These modern perfumers are creating scented holograms that are pure labors of love and precision. We sampled works by three perfumers currently creating cold enfleurages.  First up was “Tuberose” extrait from Dabney Rose. Currently Dabney is working on a new fragrance line (TBA) but she is a long-time highly respected producer of hydrosols and enfleurage. There are many versions of tuberose yet all our experience with CO2 extractions have been dark and sometimes muddy floral scents, like a beefsteak tomato in the middle of an otherwise mouth-watering salad. Dabney’s tuberose was multi-dimensional, literally a complete perfume with a top, heart and base note but without the evaporation curve, all three aspects coexisted harmoniously throughout the wearing and a strong sense of depth was always present. Our whistle was wetted for more.

carmel boheme

Carmel Boheme By Shelley Waddington  (Read  former Sr Editor Ida Meister's  Review here)
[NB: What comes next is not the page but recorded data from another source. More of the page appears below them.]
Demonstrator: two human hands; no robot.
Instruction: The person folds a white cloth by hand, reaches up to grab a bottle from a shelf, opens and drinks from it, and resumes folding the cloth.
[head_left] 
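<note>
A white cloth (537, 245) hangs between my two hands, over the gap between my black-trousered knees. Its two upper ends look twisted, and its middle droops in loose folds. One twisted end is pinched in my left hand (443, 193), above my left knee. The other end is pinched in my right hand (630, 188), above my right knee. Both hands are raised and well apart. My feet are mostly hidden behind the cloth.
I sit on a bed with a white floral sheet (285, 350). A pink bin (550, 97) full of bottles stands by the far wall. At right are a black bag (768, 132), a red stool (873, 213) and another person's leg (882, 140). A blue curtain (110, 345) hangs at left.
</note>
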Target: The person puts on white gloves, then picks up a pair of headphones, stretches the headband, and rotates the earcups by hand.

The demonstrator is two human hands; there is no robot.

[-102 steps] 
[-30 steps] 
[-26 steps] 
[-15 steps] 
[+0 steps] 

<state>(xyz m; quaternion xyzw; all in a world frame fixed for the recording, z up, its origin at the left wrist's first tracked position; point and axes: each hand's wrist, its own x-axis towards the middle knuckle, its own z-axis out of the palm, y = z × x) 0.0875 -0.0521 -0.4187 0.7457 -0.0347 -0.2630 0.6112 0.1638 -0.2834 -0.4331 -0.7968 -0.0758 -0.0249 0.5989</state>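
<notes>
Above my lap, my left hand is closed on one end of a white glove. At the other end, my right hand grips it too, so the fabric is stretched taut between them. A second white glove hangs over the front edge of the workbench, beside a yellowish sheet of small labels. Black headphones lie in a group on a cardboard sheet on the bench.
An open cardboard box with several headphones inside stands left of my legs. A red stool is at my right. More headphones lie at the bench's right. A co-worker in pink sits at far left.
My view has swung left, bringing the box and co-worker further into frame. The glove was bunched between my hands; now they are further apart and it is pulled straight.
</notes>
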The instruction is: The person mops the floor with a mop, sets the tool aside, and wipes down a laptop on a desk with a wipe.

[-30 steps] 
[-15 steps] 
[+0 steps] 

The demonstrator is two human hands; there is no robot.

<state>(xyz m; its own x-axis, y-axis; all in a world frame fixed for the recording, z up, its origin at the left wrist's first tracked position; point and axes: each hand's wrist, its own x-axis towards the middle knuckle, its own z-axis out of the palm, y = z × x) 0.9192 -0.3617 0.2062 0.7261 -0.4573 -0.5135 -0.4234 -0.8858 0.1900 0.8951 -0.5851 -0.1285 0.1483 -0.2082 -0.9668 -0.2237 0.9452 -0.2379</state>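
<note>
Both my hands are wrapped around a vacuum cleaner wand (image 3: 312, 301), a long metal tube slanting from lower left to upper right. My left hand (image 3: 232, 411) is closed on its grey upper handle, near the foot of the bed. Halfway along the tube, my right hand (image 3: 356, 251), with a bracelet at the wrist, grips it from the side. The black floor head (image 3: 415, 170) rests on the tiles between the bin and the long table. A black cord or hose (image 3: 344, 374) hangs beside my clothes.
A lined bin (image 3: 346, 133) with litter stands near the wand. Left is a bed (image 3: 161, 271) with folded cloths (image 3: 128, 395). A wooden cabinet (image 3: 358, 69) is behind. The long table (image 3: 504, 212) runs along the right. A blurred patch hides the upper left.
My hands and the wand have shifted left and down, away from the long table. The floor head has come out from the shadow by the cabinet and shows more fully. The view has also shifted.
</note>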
Shelley and Sophia generally use these floral holograms to beautifully gild and give lift to perfumes rather than as the centerpiece of the fragrance. What hedione and ultrazur  attempt to do for synthetic perfumes. We were stunned by En Voyage’s ambitious Carmel Boheme perfume which totally maxes out the cold fat experience with a heart accord created with enfleurages of gardenia, tuberose, and jasmine. Divine overkill, these floral notes are so thick that they practically smother the base of amber and labdanum, and since when did you have to fight a coating of flowers to reach these rich notes? It kind of reminded us of eating a soufflé, where you really have to poke at the shell to see what else lurks within.

Frangipani and Jasmine grandiflora

Pink frangipani and Jasmine grandiflora

African Aromatics’ Melody is a very soft floral featuring Turkish rose and vanilla, but the boiler-maker icing on the cake is a syrupy dollop of pink frangipani enfleurage that serves as a scintillating counterpoint to the otherwise classic concoction. Wearing it conjured wicked thoughts of riding in the back of a limo in Vegas at twilight with twins in mink stoles on either side of us.

pickinggingerlilies sophia

Sophia Shuttleworth of African Aromatics  (a member of the Natural Perfumer's Guild)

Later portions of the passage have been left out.